Here’s a list of the most important files on the root folder, created by Angular CLI:

–  package.json – containing all the packages needed for development and production

–  tsconfig.json – containing TypeScript transpilation configuration

–  tslint.json – containing all the rules for TypeScript static code analysis (ie. linting)

–  angular.json – containing options for building and configuring Angular projects

Everything else is located on the src folder, including the following:

– index.html – as a single entry point for serving the Angular application

– main.ts – representing the main TypeScript file for bootstrapping the application

– styles.scss – as a globally defined cascading stylesheets (CSS) file (or any other CSS compiler file supported by the configuration)

app folder – containing all the Angular code

– assets folder – containing static files (eg. images, fonts, JSON files)

– environments folder – containing different environments used when deploying or testing the application

Here’s how this default Angular application structure looks like in Visual Studio Code:Angular-Pic-1

Process of Building an Angular Application

It’s important to note how an Angular application is constructed, as well as when its life cycle has been run.

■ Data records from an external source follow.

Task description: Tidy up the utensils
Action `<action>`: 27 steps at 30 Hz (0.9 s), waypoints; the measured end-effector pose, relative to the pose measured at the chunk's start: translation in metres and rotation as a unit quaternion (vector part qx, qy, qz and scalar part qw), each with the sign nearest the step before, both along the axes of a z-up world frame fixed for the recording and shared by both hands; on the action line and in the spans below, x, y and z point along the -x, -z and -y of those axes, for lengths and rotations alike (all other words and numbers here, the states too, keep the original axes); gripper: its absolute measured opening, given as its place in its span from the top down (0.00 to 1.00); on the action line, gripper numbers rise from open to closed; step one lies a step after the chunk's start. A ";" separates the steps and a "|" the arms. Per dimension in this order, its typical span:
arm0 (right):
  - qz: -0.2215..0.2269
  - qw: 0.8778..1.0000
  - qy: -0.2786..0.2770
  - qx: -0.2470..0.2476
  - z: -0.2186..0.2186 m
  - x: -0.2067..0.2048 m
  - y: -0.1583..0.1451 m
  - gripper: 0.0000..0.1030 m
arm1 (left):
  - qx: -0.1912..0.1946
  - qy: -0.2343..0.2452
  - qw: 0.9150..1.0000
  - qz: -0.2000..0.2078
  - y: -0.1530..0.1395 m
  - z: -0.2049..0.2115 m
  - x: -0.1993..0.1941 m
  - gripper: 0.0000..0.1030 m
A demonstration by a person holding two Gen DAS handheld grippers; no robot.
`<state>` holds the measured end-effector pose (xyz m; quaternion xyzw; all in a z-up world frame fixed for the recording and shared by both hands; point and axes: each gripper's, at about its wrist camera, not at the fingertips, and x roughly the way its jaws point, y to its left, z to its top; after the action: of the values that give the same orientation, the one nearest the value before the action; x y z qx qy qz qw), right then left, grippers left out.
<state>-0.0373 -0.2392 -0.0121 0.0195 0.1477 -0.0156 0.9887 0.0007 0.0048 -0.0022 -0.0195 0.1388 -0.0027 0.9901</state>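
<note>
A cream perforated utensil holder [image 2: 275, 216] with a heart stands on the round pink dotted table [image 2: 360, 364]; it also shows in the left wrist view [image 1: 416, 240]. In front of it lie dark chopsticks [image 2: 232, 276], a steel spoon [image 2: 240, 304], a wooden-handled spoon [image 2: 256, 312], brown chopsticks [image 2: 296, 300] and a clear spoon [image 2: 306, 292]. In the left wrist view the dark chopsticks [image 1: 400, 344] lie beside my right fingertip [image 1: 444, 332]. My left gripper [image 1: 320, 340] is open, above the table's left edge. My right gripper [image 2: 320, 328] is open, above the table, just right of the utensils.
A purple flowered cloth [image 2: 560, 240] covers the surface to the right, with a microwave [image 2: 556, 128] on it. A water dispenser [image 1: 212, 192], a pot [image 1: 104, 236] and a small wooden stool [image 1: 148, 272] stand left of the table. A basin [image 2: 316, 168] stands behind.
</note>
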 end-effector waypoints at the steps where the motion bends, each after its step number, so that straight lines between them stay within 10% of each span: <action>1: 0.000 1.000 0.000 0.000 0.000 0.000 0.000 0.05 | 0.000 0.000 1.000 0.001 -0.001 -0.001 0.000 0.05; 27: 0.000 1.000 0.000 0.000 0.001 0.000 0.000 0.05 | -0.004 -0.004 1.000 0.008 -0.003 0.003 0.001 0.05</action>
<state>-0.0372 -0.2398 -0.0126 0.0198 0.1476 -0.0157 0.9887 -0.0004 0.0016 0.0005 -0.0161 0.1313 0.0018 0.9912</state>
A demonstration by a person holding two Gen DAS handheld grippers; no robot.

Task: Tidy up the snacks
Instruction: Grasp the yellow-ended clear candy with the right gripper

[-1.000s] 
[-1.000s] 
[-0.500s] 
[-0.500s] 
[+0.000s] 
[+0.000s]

When preparing an application for launch (ie. the building process), Angular CLI uses the WebPack tool to build a bundle of all the data that will be served on a host. That data includes:

– transpiling the TypeScript code to a plain JavaScript code (because JavaScript is the only language a web browser can understand)

– bundling the assets into a single file to optimize the performance

– bundling the styles into a single file (also for the load optimization).

Angular CLI uses output hashing to generate uniquely-named resulting files in order to refresh them on every build. This may be changed in the angular.json configuration file. (We’ll come to this later in this series.)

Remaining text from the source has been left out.